The EPO decided not to grant two Soliris patents during a Sept. 5 oral hearing. Analysts said the outcome came as no surprise based on the EPO's prior decision to revoke one of Alexion's patents protecting a formulation of Soliris. The revocation was brought about by a challenge from Amgen Inc., which is developing a biosimilar version of Soliris.
"The decision solidifies Soliris' lack of [intellectual property] protection in Europe," Stifel analyst Paul Matteis wrote following the hearing. He rates the stock "hold."
Alexion said it will consider appealing the EPO's decision, though Leerink analyst Geoffrey Porges doubted its potential success.
Soliris sales could decline by 14% to 40% a year from 2023 to 2027, Porges said in a Sept. 5 note.

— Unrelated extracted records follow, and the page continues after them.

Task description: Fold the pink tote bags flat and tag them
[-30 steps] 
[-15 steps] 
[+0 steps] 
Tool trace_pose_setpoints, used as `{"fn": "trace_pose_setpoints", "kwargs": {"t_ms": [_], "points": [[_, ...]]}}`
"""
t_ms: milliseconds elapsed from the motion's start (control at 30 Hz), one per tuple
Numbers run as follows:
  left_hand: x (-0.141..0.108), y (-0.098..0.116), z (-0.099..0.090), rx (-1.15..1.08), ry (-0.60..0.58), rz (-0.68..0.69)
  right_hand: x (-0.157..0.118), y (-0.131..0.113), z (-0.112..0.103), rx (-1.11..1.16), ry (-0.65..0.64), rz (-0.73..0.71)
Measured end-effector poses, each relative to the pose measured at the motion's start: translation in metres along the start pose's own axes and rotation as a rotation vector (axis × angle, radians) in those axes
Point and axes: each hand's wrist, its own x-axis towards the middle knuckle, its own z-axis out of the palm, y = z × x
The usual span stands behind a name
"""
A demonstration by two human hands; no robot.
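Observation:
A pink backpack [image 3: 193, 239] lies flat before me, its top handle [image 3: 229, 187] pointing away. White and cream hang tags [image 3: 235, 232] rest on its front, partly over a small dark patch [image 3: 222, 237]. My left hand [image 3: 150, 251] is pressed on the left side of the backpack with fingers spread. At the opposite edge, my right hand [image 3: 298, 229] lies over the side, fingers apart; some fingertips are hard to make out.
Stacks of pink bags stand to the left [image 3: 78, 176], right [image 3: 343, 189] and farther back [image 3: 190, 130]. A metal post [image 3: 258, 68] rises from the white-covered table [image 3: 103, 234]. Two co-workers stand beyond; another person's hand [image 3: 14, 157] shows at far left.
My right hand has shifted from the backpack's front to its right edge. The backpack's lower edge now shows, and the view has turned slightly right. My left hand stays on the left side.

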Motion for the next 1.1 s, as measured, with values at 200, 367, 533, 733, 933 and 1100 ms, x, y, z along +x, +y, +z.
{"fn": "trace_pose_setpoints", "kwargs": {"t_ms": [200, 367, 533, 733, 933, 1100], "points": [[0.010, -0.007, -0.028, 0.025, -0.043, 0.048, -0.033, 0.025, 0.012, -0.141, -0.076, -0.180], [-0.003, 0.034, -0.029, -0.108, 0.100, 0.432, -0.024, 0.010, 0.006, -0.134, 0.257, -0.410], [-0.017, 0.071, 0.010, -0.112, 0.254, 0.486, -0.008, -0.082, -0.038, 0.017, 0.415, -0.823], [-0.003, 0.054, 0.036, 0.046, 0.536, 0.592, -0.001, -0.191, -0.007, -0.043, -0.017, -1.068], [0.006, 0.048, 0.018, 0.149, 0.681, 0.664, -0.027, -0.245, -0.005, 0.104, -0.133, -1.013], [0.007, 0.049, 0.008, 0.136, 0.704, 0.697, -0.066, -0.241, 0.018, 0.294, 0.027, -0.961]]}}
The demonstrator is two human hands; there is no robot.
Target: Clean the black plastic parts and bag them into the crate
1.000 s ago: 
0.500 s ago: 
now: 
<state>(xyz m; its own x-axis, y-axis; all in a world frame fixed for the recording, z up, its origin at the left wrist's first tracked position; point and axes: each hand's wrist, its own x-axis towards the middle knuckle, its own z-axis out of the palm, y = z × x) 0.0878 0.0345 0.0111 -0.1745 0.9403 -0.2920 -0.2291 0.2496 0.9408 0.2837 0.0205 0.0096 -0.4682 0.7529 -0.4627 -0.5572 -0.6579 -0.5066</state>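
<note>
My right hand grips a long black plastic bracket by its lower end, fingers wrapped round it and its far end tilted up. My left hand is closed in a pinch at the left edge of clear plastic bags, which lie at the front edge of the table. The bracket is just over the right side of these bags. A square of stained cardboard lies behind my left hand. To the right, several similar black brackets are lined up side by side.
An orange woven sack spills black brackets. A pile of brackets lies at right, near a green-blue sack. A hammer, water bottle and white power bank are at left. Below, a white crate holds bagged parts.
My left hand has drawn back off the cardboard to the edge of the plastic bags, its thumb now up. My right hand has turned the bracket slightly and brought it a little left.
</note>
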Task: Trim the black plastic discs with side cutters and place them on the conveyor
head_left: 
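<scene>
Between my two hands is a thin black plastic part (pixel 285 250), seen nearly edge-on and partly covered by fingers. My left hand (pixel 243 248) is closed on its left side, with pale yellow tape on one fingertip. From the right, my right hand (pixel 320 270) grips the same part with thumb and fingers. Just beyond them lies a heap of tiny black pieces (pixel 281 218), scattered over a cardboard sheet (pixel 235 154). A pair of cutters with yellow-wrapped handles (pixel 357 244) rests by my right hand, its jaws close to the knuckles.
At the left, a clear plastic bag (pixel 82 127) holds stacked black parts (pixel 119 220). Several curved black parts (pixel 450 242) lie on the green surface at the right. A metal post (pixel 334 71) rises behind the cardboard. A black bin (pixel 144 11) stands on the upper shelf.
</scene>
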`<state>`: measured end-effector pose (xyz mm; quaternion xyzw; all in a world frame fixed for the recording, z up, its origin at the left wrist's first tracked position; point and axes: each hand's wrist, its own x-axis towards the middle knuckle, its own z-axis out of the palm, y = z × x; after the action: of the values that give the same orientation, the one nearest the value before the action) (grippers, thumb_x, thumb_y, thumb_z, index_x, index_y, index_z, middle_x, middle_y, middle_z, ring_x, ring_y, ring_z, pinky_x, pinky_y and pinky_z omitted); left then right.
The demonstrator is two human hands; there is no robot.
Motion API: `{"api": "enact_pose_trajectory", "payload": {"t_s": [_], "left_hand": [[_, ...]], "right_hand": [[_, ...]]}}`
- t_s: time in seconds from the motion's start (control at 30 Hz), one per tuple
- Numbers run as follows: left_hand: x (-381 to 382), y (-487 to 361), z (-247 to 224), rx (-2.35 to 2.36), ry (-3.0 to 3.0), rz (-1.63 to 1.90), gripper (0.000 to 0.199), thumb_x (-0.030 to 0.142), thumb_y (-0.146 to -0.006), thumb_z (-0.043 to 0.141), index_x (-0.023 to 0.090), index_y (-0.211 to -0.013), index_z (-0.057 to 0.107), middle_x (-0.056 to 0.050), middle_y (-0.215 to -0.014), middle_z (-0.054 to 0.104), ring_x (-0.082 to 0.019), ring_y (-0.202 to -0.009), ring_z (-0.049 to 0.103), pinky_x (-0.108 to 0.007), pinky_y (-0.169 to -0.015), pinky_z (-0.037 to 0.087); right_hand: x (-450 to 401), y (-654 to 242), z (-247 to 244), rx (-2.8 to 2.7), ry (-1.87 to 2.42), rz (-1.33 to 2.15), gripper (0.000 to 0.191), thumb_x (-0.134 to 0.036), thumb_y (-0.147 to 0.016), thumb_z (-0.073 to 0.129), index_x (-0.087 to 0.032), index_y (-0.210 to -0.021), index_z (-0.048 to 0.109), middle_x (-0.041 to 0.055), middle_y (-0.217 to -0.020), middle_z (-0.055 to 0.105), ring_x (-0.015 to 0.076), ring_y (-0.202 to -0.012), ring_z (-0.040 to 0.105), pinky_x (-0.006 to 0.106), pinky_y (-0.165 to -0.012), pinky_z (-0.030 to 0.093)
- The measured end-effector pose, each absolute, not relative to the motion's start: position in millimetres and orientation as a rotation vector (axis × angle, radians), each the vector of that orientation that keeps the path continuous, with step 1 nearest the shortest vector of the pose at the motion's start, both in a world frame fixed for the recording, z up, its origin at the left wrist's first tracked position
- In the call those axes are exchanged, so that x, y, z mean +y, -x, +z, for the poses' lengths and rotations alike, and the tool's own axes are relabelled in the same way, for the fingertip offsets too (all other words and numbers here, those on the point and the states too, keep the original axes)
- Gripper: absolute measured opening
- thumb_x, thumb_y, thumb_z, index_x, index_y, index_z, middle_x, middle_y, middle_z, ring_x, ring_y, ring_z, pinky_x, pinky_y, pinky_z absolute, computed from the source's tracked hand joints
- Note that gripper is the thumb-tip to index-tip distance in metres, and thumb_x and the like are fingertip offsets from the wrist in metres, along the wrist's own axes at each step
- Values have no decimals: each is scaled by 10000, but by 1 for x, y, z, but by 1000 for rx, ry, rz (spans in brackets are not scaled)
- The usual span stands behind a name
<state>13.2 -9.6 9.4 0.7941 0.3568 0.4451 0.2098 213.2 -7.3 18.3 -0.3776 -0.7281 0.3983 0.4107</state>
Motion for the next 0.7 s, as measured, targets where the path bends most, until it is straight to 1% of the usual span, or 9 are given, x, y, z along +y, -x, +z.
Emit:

Soliris treats several rare diseases, including blood disease paroxysmal nocturnal hemoglobinuria and kidney condition atypical hemolytic uremic syndrome. Biosimilar versions of Soliris for these diseases will likely enter European markets in 2023. Soliris' use for autoimmune neuromuscular disease myasthenia gravis and rare central nervous system disease neuromyelitis optica spectrum disorder will remain protected by orphan drug exclusivity through 2027 in Europe.
Alexion is also switching patients to its next-generation version of Soliris, called Ultomiris. Porges expects the conversion rate to reach 39% in the EU by 2023, 56% by 2024 and 66% by 2025. Stifel's Matteis, however, said a "(hypothetical) risk" remains for Ultomiris, especially once Soliris biosimilar drugs arrive.
Meanwhile, Amgen is further challenging Soliris' patent protection in the U.S., where the Patent Office's Patent Trial and Appeal Board decided to review the validity of three Soliris patents that would extend the drug's exclusivity through 2027.